2018 Volkswagen Touareg – all-new quasi-luxe large SUV edges closer

Wolfsburg’s bigger and squarer luxury SUV is set for a Shanghai motor show unveiling in April.

2018 Volkswagen Touareg

With more and more camouflage coming off, it is becoming clear that the 2018 Volkswagen Touareg that’s slated for an April debut at the Shanghai Motor Show will grow in every conceivable dimension when it arrives in Australia sometime next year... including price.

Aimed at the completely revamped BMW X5 and Mercedes GLE also due to break cover within the next 12 months, the third iteration to wear this nameplate is clearly from the same stable that has brought us the Tiguan and Volkswagen Passat – down to archly conservative design, similar body surfacing and quite blunt stylistic detailing around the nose and tail.

2017 Volkswagen Touareg

More importantly for some, the Touareg ‘3’ will switch to an all-new premium SUV architecture, for it to help maintain its position as the Wolfsburg company’s global luxury flagship.
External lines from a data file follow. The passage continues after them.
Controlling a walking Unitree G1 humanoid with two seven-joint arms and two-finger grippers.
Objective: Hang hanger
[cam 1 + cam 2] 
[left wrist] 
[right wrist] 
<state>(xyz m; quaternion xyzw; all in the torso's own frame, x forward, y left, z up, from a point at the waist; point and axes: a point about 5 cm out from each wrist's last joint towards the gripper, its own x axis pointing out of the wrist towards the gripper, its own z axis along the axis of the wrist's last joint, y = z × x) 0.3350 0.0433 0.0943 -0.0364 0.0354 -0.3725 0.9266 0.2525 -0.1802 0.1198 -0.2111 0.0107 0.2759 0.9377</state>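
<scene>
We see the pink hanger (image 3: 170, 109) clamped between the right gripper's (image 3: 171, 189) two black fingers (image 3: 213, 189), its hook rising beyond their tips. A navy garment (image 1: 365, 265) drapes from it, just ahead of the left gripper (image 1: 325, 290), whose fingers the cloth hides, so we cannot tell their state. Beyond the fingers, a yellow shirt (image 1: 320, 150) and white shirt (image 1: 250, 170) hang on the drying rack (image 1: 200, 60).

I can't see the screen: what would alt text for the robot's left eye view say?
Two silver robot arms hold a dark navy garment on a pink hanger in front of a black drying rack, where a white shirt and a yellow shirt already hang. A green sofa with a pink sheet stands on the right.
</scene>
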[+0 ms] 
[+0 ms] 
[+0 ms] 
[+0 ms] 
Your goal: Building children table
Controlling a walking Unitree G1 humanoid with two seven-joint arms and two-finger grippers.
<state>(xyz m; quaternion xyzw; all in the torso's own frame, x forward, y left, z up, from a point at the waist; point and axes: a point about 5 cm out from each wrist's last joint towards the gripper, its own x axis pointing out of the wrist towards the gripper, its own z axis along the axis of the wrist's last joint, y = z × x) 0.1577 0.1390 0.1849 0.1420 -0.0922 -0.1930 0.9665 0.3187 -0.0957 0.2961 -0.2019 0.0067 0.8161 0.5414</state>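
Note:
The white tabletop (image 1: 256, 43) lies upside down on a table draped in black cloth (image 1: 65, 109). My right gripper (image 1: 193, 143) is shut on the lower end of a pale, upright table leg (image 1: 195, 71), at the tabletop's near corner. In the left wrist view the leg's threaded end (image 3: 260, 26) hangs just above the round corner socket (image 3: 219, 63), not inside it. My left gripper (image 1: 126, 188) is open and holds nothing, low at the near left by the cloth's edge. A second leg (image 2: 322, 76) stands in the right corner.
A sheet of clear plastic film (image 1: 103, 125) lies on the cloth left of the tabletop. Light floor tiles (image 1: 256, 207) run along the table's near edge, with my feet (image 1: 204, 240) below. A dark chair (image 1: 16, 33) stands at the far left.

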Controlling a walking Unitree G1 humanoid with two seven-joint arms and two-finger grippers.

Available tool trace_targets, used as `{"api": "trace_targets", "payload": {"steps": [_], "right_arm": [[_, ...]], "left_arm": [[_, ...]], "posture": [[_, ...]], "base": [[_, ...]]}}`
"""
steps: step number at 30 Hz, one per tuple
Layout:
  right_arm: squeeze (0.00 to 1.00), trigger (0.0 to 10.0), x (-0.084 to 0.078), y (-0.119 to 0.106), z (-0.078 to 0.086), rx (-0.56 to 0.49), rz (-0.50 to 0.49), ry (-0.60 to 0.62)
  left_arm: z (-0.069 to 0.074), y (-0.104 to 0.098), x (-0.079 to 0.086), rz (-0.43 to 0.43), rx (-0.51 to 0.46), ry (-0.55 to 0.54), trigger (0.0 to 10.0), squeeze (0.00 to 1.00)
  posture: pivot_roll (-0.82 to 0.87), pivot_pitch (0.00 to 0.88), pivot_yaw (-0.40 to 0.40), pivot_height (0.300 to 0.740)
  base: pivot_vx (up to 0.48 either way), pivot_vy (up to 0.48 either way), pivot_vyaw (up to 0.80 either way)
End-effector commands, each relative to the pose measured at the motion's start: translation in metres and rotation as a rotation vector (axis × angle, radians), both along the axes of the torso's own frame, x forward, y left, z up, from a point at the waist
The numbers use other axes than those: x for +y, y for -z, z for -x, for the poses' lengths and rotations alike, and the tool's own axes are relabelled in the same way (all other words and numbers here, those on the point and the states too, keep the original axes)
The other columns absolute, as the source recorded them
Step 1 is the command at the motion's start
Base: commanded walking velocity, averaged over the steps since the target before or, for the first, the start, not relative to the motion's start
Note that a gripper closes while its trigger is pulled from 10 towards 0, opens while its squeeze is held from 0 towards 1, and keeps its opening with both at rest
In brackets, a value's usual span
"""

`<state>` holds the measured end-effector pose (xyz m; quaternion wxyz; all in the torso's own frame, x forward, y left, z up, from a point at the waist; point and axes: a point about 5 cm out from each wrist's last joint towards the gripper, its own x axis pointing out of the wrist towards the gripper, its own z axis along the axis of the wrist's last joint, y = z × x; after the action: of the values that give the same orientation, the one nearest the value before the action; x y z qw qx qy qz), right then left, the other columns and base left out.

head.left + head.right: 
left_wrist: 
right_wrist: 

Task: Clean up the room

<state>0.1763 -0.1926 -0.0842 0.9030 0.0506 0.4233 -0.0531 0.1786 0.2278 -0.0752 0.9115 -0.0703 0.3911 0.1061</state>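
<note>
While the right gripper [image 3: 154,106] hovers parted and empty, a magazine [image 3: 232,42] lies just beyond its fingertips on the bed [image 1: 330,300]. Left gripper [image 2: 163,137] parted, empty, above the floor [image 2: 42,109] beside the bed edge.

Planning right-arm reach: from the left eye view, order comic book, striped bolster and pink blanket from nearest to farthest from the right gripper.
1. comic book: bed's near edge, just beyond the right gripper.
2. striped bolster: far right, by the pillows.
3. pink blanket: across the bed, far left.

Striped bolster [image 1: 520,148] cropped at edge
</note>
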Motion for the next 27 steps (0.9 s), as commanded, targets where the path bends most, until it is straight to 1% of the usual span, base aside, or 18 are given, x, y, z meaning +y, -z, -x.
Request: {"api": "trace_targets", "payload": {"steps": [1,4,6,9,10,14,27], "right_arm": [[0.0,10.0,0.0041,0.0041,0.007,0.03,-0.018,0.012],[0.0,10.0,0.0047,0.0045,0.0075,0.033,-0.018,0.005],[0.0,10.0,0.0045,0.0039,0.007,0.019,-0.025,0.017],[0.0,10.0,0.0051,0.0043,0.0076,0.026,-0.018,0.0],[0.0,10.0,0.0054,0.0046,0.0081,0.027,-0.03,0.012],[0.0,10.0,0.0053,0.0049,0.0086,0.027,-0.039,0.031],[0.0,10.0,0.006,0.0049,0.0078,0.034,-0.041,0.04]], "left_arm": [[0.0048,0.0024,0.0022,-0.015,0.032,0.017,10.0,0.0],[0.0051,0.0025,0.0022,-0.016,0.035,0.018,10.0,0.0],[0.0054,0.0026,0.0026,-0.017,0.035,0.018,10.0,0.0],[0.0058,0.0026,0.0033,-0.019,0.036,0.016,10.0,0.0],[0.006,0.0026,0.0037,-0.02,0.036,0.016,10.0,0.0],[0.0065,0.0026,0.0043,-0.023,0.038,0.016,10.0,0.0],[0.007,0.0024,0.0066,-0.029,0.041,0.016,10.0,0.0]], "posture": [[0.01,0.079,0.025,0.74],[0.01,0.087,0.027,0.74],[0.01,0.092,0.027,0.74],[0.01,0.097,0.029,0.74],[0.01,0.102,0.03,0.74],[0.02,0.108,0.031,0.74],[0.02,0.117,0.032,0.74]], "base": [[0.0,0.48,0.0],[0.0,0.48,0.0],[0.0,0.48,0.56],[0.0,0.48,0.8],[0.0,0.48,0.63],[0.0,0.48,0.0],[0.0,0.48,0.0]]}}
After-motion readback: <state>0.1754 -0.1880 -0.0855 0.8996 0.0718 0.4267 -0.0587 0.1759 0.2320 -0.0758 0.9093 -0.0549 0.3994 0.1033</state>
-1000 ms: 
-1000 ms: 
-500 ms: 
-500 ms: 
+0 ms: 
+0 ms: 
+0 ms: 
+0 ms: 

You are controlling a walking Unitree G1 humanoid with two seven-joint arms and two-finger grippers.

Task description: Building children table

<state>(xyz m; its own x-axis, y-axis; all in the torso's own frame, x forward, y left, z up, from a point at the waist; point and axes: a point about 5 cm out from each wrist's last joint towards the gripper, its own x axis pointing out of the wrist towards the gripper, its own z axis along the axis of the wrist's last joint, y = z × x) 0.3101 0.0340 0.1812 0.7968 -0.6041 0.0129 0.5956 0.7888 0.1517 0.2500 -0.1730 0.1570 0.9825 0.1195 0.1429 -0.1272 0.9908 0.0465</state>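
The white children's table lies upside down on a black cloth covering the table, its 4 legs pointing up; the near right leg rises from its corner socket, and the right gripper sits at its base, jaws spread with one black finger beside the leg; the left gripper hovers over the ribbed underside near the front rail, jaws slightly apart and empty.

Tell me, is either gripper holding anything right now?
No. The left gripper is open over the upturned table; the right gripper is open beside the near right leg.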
To that end, the completely redesigned Touareg will adopt the Volkswagen Group’s advanced MLB Evo modular longitudinal architecture that has served the current Audi Q7 (and next year’s Porsche Cayenne ‘3’) so well, ushering in semi-autonomous driver-assist tech, an array of plug-and-play electrification on certain hybrid versions, and a platform that delivers on both the driveability and comfort fronts.

2017 Volkswagen Touareg

Aiding the latter are reports that kerb weight has plummeted by a dramatic 200kg, taking the large luxury SUV’s appetite for fuel with it.

On the topic of powertrains, a pair of 3.0-litre V6 turbos in petrol and diesel formats are said to be in the pipeline for Australia, driving all four wheels via an eight-speed torque converter automatic transmission. Some markets are also in line for a rumoured 2.0-litre four-cylinder turbo petrol plug-in hybrid, featuring an electric motor capable of providing emissions-free driving for up to 50km.

2017 Volkswagen Touareg rear

Interior space will likely balloon in line with this vehicle’s far larger footprint (overall length increases from about 4.7 metres to nearly five metres), addressing the relatively poor packaging issues suffered from the previous two generations launched in 2002 and 2011 respectively. 

While the resoundingly five-seat Touareg is virtually a certainty for Australia, it will be positioned much higher against the physically larger Volkswagen Atlas seven-seater SUV currently being mulled over for importation. So watch for pricing to commence from about $70,000, rising to around $120,000 in top-line guise.

2017 Volkswagen Touareg rear driving

The Atlas has been created (and is built in the USA primarily for North American consumers) to take on more mainstream rivals like the Toyota Kluger, Kia Sorento and Mazda CX-9.

As with all of its predecessors, the Mk3 Touareg will be built in Bratislava. The name derives from the Tuareg people of Saharan North Africa.